:: PROBLEM DETAILS ::
Return the data below unaltered, but strip out the pictures.

:: INPUT DATA ::
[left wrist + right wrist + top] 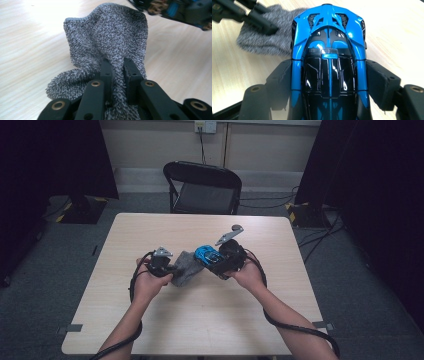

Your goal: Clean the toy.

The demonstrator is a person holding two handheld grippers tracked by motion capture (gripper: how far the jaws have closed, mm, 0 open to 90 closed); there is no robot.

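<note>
Car [329, 62], blue and black, sat clamped by its sides between the right gripper's [329, 82] jaws, held just above the table [210, 320] near its middle. The left gripper [117, 72] had its jaws pinched shut on a fold of grey cloth [110, 35], the rest bunched on the wood, right beside the car's nose.

Bench [200, 320]: pale wood-grain top, rounded corners.
Chair [202, 187]: black folding chair beyond the bench's far edge.
Floor [45, 270]: grey carpet.
Wall [260, 145]: cream, socket [205, 126] with cable.
Sides: black curtains [50, 155].
</note>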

:: OUTPUT OF THE EXERCISE ::
[left wrist + right wrist + top] 

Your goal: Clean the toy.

The demonstrator is a person holding two handheld grippers tracked by motion capture (gripper: how far the jaws have closed, mm, 0 open to 90 closed); there is no robot.

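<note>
Car [329, 62], blue and black, sat clamped by its sides between the right gripper's [329, 82] jaws, held just above the table [210, 320] near its middle. The left gripper [117, 72] had its jaws pinched shut on a fold of grey cloth [110, 35], the rest bunched on the wood, right beside the car's nose.

Bench [200, 320]: pale wood-grain top, rounded corners.
Chair [202, 187]: black folding chair beyond the bench's far edge.
Floor [45, 270]: grey carpet.
Wall [260, 145]: cream, socket [205, 126] with cable.
Sides: black curtains [50, 155].
</note>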

This concludes the response to the exercise.